(Exercise directions): Please reproduce exactly the lines that begin the listing below, up to and including the line where "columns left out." occurs.

(Provided material):
--
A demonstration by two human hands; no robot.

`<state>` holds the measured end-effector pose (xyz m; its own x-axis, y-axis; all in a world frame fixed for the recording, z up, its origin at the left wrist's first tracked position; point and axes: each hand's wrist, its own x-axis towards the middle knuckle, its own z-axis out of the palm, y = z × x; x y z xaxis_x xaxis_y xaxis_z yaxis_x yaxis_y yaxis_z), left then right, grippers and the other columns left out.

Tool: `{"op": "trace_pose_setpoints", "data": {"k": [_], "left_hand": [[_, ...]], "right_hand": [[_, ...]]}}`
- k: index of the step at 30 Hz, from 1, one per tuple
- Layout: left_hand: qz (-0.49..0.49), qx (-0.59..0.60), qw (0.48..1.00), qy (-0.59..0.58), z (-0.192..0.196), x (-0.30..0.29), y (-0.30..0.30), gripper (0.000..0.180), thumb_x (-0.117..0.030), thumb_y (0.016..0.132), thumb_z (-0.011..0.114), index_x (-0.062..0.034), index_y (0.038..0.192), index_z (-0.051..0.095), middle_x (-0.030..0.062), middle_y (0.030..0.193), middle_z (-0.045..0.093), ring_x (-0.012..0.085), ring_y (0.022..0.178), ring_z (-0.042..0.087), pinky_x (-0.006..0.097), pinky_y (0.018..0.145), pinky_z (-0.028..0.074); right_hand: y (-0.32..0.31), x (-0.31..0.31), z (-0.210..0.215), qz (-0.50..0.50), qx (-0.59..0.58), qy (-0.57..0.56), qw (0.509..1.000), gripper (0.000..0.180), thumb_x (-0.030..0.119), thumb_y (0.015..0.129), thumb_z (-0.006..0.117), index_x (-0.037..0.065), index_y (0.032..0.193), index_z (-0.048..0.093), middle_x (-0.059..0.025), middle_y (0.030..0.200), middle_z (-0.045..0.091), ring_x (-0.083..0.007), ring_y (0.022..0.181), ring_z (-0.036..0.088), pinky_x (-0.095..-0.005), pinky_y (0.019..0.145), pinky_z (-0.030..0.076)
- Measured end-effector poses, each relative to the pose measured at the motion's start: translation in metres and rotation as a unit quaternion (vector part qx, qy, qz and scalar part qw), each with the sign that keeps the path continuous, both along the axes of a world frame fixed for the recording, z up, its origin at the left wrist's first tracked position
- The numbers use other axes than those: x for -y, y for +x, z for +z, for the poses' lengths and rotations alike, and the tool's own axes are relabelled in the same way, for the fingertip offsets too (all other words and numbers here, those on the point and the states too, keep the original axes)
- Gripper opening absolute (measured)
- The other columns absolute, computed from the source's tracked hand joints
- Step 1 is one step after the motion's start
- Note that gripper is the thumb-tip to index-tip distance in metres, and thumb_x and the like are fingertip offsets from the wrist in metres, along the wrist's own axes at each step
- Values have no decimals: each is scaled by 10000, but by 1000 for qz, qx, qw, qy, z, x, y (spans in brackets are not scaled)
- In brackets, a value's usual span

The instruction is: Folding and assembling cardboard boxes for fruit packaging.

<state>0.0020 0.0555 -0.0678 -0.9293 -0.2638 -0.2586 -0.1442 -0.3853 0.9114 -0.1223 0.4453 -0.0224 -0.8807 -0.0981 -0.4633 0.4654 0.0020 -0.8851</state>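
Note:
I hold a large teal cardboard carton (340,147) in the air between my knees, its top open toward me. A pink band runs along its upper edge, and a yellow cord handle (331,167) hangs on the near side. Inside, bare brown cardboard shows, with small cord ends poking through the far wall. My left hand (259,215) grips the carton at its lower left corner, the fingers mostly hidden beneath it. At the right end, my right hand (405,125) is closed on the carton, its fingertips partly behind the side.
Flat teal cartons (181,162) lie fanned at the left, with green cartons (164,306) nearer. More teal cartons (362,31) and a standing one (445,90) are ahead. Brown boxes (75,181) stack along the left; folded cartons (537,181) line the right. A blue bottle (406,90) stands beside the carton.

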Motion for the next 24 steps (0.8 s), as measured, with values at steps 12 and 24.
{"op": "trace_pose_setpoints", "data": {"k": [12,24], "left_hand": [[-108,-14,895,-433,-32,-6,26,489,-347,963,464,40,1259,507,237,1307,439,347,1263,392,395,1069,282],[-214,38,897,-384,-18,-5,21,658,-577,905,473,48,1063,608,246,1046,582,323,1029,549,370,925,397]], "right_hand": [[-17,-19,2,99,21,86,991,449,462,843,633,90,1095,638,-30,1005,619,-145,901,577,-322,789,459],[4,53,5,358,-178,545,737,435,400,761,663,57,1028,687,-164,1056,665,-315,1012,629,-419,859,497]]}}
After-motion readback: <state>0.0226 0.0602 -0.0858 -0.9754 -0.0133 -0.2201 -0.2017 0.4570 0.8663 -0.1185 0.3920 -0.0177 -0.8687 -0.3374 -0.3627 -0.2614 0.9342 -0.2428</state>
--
(Written response):
A demonstration by two human hands; no robot.

`<state>` holds the measured end-effector pose (xyz m; its own x-axis, y-axis; all in a world frame fixed for the recording, z up, its origin at the left wrist's first tracked position; point and axes: each hand's wrist, its own x-axis towards the middle knuckle, its own z-axis out of the palm, y = z × x; x y z xaxis_x xaxis_y xaxis_z yaxis_x yaxis_y yaxis_z), left then right, grippers and the other columns left out.

There is nothing further to this answer.